But you might be right that the expected number of wins from the other
two bits is a lot less.
Removing those 3 hints would give us 3 more flag bits (eventually, after
we are sure they aren't just leftover), and it would also reduce the
chance that a page is dirtied for no other reason than to set them.
We aren't pressed for flag bits particularly. I think the main
attraction of this idea is precisely to reduce unnecessary page dirties,
and so that leads me to suggest a variant: keep the four bits defined as
now, but do not attempt to set XMIN_INVALID or XMAX_COMMITTED unless the
page is already dirty. This would make it a straight-up trade of more
clog consultation for fewer page dirties.

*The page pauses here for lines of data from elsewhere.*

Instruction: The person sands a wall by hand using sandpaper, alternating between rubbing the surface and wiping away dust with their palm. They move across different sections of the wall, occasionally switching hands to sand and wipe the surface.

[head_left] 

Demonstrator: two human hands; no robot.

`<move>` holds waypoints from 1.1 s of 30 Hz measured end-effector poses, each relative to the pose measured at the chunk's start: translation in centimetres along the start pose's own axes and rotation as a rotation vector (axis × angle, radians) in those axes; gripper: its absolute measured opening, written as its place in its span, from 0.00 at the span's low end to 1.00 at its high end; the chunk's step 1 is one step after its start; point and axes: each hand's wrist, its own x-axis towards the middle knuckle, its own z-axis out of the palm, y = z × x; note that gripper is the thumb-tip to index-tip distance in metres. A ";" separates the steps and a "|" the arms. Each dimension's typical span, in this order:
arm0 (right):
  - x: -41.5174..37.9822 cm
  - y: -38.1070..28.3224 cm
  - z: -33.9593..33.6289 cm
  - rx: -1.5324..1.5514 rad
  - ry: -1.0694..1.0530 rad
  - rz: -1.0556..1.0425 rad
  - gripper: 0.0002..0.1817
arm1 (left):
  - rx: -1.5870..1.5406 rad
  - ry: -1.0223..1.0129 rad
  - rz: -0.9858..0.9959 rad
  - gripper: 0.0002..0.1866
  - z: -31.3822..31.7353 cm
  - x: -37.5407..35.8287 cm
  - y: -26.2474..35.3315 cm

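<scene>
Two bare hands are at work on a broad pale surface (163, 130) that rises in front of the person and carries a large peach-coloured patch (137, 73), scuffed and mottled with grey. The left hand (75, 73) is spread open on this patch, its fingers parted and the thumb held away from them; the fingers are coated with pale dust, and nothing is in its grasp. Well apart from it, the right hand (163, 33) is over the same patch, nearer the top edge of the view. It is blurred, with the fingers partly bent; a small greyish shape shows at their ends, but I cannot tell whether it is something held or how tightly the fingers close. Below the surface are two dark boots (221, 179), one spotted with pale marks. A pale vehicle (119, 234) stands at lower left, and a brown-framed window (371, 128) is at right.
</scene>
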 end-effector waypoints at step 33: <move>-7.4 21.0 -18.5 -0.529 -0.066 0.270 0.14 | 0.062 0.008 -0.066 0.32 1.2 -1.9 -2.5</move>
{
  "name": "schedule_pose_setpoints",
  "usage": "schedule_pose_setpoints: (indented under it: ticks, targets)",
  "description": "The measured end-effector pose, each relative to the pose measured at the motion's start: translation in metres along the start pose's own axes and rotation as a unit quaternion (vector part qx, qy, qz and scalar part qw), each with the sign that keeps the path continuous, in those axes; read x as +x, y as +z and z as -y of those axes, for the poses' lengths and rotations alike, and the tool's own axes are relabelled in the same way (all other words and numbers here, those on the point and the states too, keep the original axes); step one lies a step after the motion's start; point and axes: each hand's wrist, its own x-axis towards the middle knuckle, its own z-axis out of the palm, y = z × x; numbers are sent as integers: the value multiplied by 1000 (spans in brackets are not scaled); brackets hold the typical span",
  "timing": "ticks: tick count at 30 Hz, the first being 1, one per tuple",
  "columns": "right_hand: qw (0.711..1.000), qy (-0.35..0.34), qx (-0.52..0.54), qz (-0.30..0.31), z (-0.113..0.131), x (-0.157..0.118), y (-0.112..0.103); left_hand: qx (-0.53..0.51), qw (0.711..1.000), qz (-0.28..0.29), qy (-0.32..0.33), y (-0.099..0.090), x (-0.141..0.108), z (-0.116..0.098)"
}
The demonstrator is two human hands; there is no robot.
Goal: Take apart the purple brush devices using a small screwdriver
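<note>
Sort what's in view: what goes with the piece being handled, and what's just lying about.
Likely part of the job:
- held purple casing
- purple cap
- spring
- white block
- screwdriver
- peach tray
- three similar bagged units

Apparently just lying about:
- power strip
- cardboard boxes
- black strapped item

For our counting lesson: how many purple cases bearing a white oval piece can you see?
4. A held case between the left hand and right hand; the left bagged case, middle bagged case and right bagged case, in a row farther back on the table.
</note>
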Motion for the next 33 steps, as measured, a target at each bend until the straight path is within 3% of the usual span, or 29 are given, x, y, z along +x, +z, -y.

Also, I am wondering about PD_ALL_VISIBLE. It was originally introduced
in the visibility map patch, apparently as a way to know when to clear
the VM bit when doing an update. It was then also used for scans, which
showed a significant speedup. But I wonder: why not just use the
visibilitymap directly from those places?
Added contention for access to the visibility map pages would be a
problem.
regards, tom lane
On 15 November 2012 22:08, Tom Lane <tgl@sss.pgh.pa.us> wrote:
Simon Riggs <simon@2ndQuadrant.com> writes:
On 15 November 2012 19:42, Jeff Davis <pgsql@j-davis.com> wrote:
many of the hint bits aren't terribly important
The truth is that nobody knows because there is no way of knowing.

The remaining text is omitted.